§ **Aim of the task**:
An identical copy of the listing below is all the answer should contain.

*** Block opens ***

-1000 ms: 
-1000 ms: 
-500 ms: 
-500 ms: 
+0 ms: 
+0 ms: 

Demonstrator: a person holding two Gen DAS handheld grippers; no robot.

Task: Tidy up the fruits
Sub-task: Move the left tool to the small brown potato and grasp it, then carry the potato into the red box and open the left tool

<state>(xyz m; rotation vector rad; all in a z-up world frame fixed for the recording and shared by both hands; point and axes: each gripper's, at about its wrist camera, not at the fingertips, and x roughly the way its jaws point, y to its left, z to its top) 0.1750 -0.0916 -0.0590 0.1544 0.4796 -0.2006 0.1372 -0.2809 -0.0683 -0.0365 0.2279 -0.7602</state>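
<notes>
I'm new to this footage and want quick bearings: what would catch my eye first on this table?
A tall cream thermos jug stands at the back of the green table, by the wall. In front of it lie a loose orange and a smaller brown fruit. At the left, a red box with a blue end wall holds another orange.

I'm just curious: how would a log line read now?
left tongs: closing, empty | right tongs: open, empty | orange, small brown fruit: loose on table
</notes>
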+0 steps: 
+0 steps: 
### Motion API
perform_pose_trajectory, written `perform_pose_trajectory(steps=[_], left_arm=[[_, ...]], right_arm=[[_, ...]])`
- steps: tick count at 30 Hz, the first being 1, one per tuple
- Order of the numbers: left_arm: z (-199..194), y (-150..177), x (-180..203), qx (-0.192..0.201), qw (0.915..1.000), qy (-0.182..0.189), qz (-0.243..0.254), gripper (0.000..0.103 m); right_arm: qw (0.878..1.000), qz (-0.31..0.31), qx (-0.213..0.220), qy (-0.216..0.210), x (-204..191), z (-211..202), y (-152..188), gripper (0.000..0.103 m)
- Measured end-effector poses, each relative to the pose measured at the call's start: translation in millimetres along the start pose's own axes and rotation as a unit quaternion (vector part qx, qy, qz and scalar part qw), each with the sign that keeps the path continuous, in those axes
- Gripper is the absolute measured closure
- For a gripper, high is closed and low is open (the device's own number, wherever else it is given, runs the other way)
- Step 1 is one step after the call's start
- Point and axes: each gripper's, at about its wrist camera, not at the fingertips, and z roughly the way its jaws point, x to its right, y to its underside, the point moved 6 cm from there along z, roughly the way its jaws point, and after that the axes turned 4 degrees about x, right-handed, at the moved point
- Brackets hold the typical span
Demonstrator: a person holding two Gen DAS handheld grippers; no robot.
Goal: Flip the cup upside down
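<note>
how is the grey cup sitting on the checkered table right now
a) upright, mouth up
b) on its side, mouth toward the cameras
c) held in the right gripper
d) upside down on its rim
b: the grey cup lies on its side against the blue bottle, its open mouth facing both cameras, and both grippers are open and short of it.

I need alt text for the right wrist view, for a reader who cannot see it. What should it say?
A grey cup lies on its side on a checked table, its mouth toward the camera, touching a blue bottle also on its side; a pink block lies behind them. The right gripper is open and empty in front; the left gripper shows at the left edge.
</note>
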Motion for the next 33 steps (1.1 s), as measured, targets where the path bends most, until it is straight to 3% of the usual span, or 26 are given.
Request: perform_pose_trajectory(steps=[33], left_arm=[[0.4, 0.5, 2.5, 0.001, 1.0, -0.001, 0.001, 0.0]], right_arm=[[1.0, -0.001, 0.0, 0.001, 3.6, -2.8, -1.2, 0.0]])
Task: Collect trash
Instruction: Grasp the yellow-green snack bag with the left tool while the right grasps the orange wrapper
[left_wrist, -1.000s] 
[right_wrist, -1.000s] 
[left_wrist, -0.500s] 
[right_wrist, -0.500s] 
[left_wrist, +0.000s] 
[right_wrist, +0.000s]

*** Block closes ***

§ **Answer section**:
-1000 ms: 
-1000 ms: 
-500 ms: 
-500 ms: 
+0 ms: 
+0 ms: 

Demonstrator: a person holding two Gen DAS handheld grippers; no robot.

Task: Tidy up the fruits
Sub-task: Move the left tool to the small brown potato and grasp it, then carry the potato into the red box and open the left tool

<state>(xyz m; rotation vector rad; all in a z-up world frame fixed for the recording and shared by both hands; point and axes: each gripper's, at about its wrist camera, not at the fingertips, and x roughly the way its jaws point, y to its left, z to its top) 0.1750 -0.0916 -0.0590 0.1544 0.4796 -0.2006 0.1372 -0.2809 -0.0683 -0.0365 0.2279 -0.7602</state>
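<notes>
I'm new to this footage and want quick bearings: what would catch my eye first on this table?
A tall cream thermos jug stands at the back of the green table, by the wall. In front of it lie a loose orange and a smaller brown fruit. At the left, a red box with a blue end wall holds another orange.

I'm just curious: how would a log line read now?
left tongs: closing, empty | right tongs: open, empty | orange, small brown fruit: loose on table
</notes>
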+0 steps: 
+0 steps: 
### Motion API
perform_pose_trajectory, written `perform_pose_trajectory(steps=[_], left_arm=[[_, ...]], right_arm=[[_, ...]])`
- steps: tick count at 30 Hz, the first being 1, one per tuple
- Order of the numbers: left_arm: z (-199..194), y (-150..177), x (-180..203), qx (-0.192..0.201), qw (0.915..1.000), qy (-0.182..0.189), qz (-0.243..0.254), gripper (0.000..0.103 m); right_arm: qw (0.878..1.000), qz (-0.31..0.31), qx (-0.213..0.220), qy (-0.216..0.210), x (-204..191), z (-211..202), y (-152..188), gripper (0.000..0.103 m)
- Measured end-effector poses, each relative to the pose measured at the call's start: translation in millimetres along the start pose's own axes and rotation as a unit quaternion (vector part qx, qy, qz and scalar part qw), each with the sign that keeps the path continuous, in those axes
- Gripper is the absolute measured closure
- For a gripper, high is closed and low is open (the device's own number, wherever else it is given, runs the other way)
- Step 1 is one step after the call's start
- Point and axes: each gripper's, at about its wrist camera, not at the fingertips, and z roughly the way its jaws point, x to its right, y to its underside, the point moved 6 cm from there along z, roughly the way its jaws point, and after that the axes turned 4 degrees about x, right-handed, at the moved point
- Brackets hold the typical span
Demonstrator: a person holding two Gen DAS handheld grippers; no robot.
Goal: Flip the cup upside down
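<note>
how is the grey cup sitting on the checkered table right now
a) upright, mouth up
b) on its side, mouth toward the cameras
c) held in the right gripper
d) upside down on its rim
b: the grey cup lies on its side against the blue bottle, its open mouth facing both cameras, and both grippers are open and short of it.

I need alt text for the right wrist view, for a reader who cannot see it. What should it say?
A grey cup lies on its side on a checked table, its mouth toward the camera, touching a blue bottle also on its side; a pink block lies behind them. The right gripper is open and empty in front; the left gripper shows at the left edge.
</note>
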Motion for the next 33 steps (1.1 s), as measured, targets where the path bends most, until it is straight to 3% of the usual span, or 26 are given.
Request: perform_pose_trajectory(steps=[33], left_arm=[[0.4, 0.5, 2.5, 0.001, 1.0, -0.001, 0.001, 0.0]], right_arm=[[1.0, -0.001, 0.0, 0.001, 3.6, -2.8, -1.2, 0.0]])
Task: Collect trash
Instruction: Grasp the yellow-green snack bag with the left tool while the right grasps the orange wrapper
[left_wrist, -1.000s] 
[right_wrist, -1.000s] 
[left_wrist, -0.500s] 
[right_wrist, -0.500s] 
[left_wrist, +0.000s] 
[right_wrist, +0.000s]

Nothing more belongs to this exercise.